Antes de que la luz se apague

Por: Juan Gabriel Pérez Botero | Editorial

Soy la Foto López y hablo ahora que me apagan la luz. Hablo porque las paredes también recuerdan y porque el polvo que se posa sobre los marcos no es abandono: es tiempo. Durante años fui un cuarto quieto en medio del movimiento de Santa Rosa de Cabal. Un lugar donde la gente entraba con el rostro todavía sin historia y salía convertida en recuerdo.

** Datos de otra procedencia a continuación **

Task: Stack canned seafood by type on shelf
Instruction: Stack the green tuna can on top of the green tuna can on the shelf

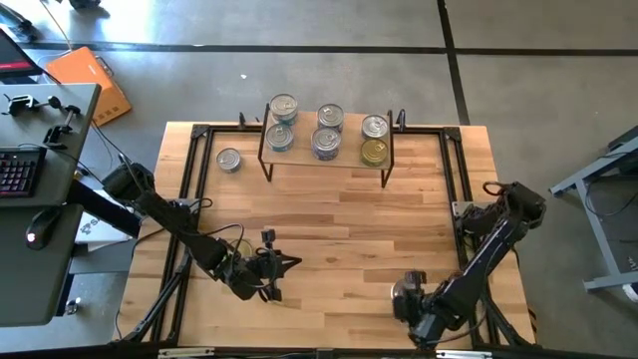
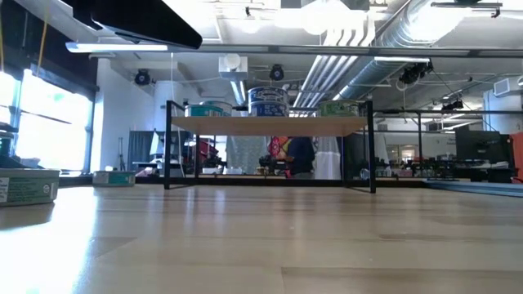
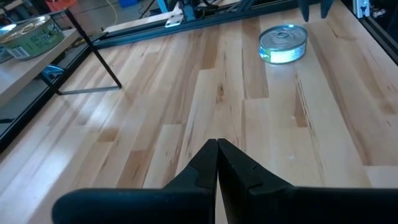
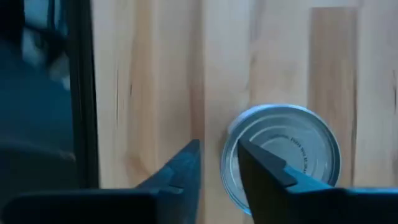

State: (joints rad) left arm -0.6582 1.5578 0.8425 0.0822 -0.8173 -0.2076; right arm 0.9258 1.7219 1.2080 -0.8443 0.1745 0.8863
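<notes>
The shelf (image 1: 302, 152) stands at the table's far middle and carries several tins (image 1: 326, 142), one of them gold-topped (image 1: 374, 153); the low view shows it as a board (image 2: 270, 125) on black legs. One silver tin (image 1: 228, 160) rests on the table left of the shelf. My left gripper (image 1: 277, 264) is shut above bare wood in the near-left area (image 3: 217, 149). My right gripper (image 1: 411, 296) is near the table's near-right edge. Its fingers stand a narrow gap apart (image 4: 217, 148) over the rim of a silver-topped tin (image 4: 292, 149) lying flat on the table. My right gripper comes at the silver-topped tin from above, pointing down. One finger (image 4: 261, 168) shows over the tin's rim (image 4: 231, 152) and the other over bare wood beside it. I cannot tell whether either finger touches the tin.
A black metal frame (image 1: 189, 189) runs along the table's left, right and far edges. A green-labelled tin (image 2: 24, 188) stands close on the left in the low view. Bare wood (image 1: 339, 219) lies between the shelf and both grippers. A desk with a keyboard (image 1: 20, 170) stands left of the table.
</notes>
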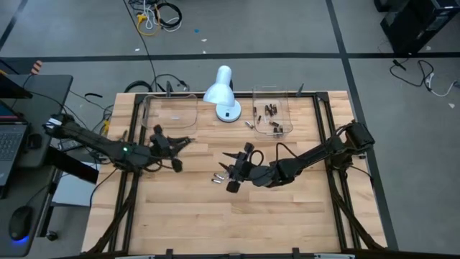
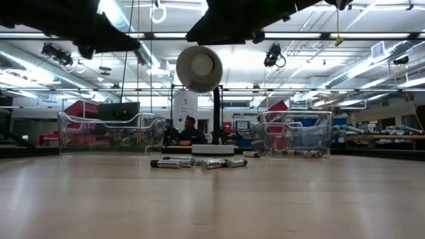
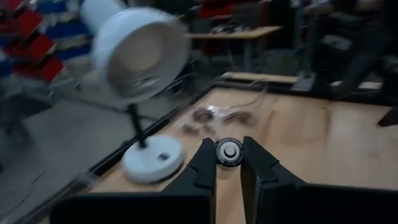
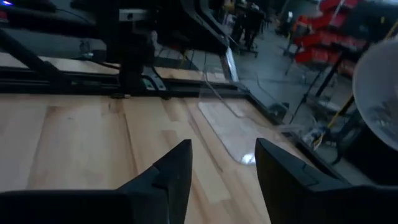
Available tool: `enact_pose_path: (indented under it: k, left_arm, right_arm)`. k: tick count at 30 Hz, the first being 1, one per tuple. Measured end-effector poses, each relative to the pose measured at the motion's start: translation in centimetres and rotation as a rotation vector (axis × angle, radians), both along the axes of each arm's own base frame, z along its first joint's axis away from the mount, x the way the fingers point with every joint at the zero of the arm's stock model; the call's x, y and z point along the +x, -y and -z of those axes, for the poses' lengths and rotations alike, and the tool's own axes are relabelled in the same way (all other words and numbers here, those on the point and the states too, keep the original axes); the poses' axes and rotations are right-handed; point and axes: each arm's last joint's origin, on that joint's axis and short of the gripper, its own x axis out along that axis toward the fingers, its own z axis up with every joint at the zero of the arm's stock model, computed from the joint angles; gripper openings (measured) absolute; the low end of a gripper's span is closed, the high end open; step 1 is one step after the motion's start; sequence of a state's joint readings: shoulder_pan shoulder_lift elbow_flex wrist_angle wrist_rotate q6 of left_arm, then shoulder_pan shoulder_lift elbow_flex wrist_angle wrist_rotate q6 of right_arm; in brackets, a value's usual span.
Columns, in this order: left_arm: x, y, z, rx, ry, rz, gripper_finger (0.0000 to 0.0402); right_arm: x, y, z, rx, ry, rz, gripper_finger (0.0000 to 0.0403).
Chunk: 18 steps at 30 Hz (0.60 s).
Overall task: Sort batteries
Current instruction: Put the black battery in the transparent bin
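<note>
L gripper [image 3: 229, 169] is pinching a silvery battery [image 3: 229, 152] end-on between its fingertips, jaws nearly closed on it. Just ahead of it the white desk lamp [image 3: 138, 56] is standing, base right beside the fingers; farther out a small clump of batteries [image 3: 214, 116] is lying by the right clear tray [image 1: 273, 115]. The empty left clear tray [image 1: 171, 111] is sitting near the gripper, toward the table's far edge.

R gripper [image 4: 222, 163] is hanging wide open, holding nothing, mid-table. A few loose batteries [image 1: 218, 178] are lying just beside it on the wood, on the L arm's side; more are sitting inside the right tray.

Risks, imo:
- grip on the round cell is thin, only the tips are biting; it could squirt out or roll on a quick swing.
- lamp head and base are crowding the L gripper's path, so a clip is likely if it's going straight across.
- arms are working close mid-table, collision possible.

Surface: pale wood butcher-block tabletop [image 1: 287, 216], black frame rails. Room: grey floor, cables, laptop desk off the L side, workshop with red bins and ceiling strip lights behind.
</note>
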State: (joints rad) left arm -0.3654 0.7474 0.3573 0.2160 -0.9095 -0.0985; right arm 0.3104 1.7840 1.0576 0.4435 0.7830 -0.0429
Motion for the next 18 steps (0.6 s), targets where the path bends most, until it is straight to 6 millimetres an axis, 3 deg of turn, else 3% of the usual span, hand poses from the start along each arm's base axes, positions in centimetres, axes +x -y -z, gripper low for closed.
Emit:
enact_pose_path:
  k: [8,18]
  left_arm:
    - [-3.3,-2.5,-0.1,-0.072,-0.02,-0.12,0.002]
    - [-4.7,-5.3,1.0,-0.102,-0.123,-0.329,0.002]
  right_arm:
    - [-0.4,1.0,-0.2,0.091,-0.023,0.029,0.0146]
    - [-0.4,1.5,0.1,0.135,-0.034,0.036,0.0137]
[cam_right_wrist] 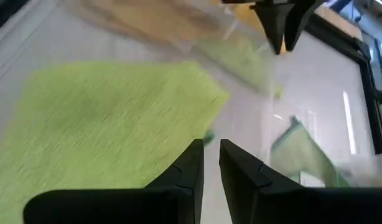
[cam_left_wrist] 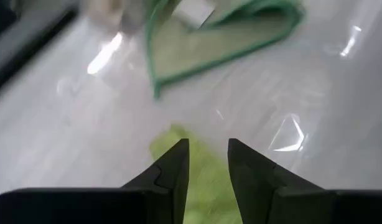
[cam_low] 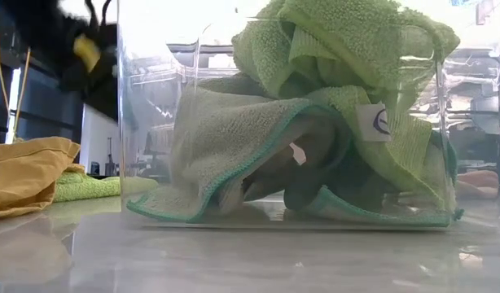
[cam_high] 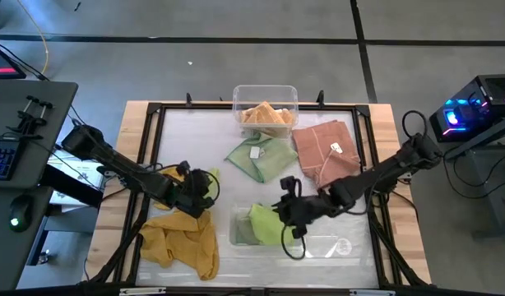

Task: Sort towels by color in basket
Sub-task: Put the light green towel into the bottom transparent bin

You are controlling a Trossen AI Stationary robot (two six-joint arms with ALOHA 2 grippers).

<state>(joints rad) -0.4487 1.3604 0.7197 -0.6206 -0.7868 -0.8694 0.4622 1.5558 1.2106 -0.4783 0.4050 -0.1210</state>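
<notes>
A clear bin [cam_high: 335, 247] near the table's front holds light green towels [cam_high: 265, 224], which show bunched in the low view [cam_low: 315, 122]. My right gripper [cam_high: 282, 205] hovers over this bin's left end, with a narrow gap between its fingers [cam_right_wrist: 210, 146] and nothing in it. My left gripper [cam_high: 210, 187] is open above a light green cloth [cam_left_wrist: 206, 186] that lies on the table [cam_low: 87, 187] beside a mustard yellow towel [cam_high: 183, 238]. Another green towel with a white tag [cam_high: 259, 156] and a peach-salmon towel [cam_high: 322, 148] lie flat at mid-table.
A second clear bin [cam_high: 265, 92] at the far edge holds mustard and peach cloths [cam_high: 265, 115]. A black frame [cam_high: 154, 131] runs around the work surface. A desk with a keyboard and mouse stands off the table's left side.
</notes>
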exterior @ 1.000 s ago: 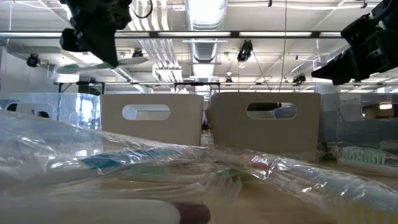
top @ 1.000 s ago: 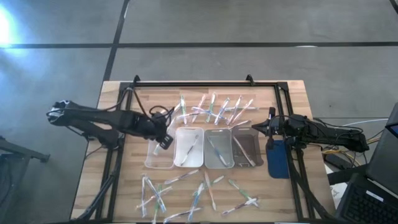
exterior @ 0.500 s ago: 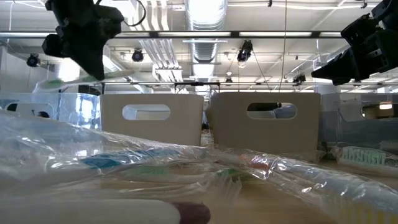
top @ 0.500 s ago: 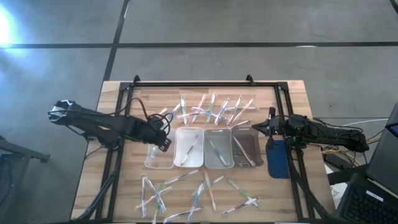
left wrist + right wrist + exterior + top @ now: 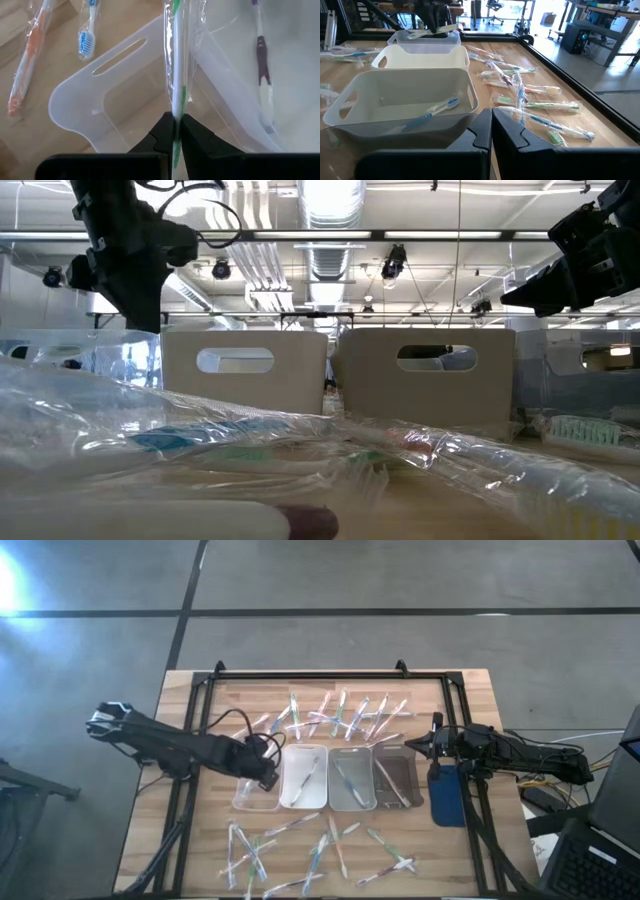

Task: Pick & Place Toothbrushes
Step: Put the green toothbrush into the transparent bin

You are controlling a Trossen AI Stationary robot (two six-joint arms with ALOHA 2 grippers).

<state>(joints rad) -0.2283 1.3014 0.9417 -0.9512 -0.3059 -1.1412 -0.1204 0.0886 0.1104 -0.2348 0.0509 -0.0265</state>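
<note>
Toothbrush, green-handled, in clear wrapping [image 5: 174, 75], is clamped between the left gripper's [image 5: 173, 131] fingers above the clear rectangular plastic tray [image 5: 100, 100], left of centre in the high view. Right gripper [image 5: 491, 127] is held fully closed, empty, centre right.

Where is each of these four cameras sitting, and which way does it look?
High: overhead, straight down on the table, both arms showing.
Low: tabletop height, looking across wrapped toothbrushes; arms hang above.
Left wrist: behind the left pincer, gripping a green toothbrush over the clear tray.
Right wrist: behind the shut right pincer, facing the trays.
Both wrist views share the clear tray.
</note>
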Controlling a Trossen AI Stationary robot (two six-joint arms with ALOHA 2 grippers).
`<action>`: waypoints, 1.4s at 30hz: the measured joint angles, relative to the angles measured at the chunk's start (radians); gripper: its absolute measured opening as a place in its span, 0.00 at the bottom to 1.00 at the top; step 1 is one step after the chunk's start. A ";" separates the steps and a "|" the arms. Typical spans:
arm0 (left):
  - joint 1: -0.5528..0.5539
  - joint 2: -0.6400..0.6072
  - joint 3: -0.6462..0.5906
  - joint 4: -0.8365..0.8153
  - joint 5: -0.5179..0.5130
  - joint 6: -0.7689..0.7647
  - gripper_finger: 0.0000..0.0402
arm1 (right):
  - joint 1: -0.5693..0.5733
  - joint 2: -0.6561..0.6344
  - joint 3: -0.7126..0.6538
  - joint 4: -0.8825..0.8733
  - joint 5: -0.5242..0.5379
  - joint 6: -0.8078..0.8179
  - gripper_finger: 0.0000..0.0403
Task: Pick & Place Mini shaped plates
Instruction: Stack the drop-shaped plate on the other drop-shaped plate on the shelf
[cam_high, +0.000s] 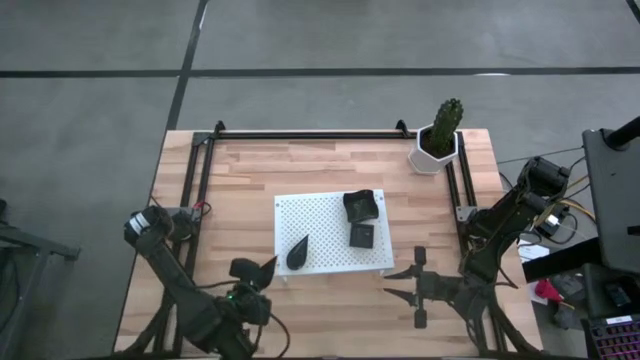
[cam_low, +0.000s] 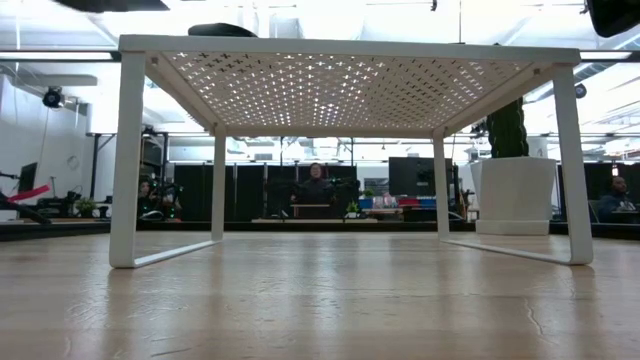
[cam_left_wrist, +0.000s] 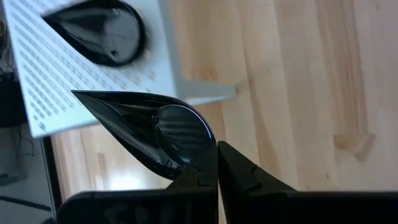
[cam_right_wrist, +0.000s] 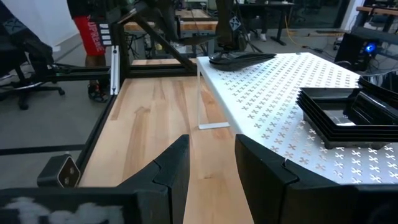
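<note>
The held leaf plate (cam_left_wrist: 146, 134), black and glossy, sits pinched by its rounded end in the left gripper (cam_left_wrist: 216, 163), whose fingers are clamped tight on the rim. The plate's point sticks out ahead of the gripper. In the high view this plate (cam_high: 256, 270) is off the board (cam_high: 325, 215), just beyond its 7 o'clock corner, over bare counter (cam_high: 330, 160). The left gripper (cam_high: 243, 290) lies at the plate's 6 o'clock side, near the counter's front edge.

A second leaf plate (cam_high: 297, 252) lies flat on the board, near that same corner, at 2 o'clock from the held one and apart from it. The left wrist view shows it (cam_left_wrist: 99, 31) on the perforated top, beyond the held plate.

Two square plates are also on the board: the rear square (cam_high: 361, 205) at the board's 2 o'clock corner, sitting slightly askew, and the near square (cam_high: 361, 236) just at 6 o'clock from it. In the right wrist view the squares (cam_right_wrist: 348, 112) look like stacked rims; how many there are in the stack I cannot tell.

The right gripper (cam_high: 418, 288) hovers over the counter at 4 o'clock from the board, holding nothing, its fingers (cam_right_wrist: 171, 165) spread apart and pointing toward the board's side.

A cactus pot (cam_high: 437, 145) stands at the counter's 1 o'clock corner.
</note>
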 joint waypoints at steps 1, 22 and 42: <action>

Mis entrañas huelen a químicos antiguos y a papel recién revelado. Aquí aprendí los cambios sin entenderlos del todo: pasé del negativo tembloroso al archivo digital, del cuarto oscuro a la pantalla fría. Vi cómo la tecnología se volvía rápida y cómo la espera, esa espera paciente por una foto, se volvió un lujo. Antes, la gente regresaba. Volvía a buscarse. Hoy todo se va sin despedirse.

Por mí pasaron bodas nerviosas, niños con los zapatos limpios solo para la foto, retratos para cédulas, graduaciones que prometían futuros inciertos. Vi lágrimas que no se notan en la imagen final, sonrisas ensayadas, manos que no sabían dónde ponerse. También vi ausencias: fotos encargadas para alguien que ya no estaba, ampliaciones hechas para velorios, recuerdos sostenidos como se sostiene una fe pequeña.

Fui testigo de un pueblo que cambiaba de cara sin darse cuenta. Calles que se ensancharon, fachadas que se modernizaron, voces que se fueron apagando. Yo me quedé, guardando lo que nadie más podía: la prueba de que estuvimos aquí. Cada fotografía fue una manera de decir “esto ocurrió”, “esto importó”.

Cerrar no es desaparecer. Me cierran las puertas, sí, pero no pueden cerrar lo que ya se llevó la gente en los bolsillos, en los álbumes, en las casas donde aún resisto colgado de una pared. Me preocupa, eso sí, el olvido. Ese olvido del que habló Héctor Abad, ese que nos borra cuando nadie pronuncia nuestro nombre. No quiero ser solo una anécdota.

Por eso confío en la memoria colectiva. En quienes dirán “¿te acordás de la Foto López?”. En las fotos mismas, tercas, sobreviviendo a las mudanzas, al polvo, al paso de los años. Yo fui un lugar, pero sobre todo fui un testigo. Y mientras alguien mire una de mis fotos y reconozca un rostro, una calle, una vida, seguiré abierto. Aunque ya no entre nadie.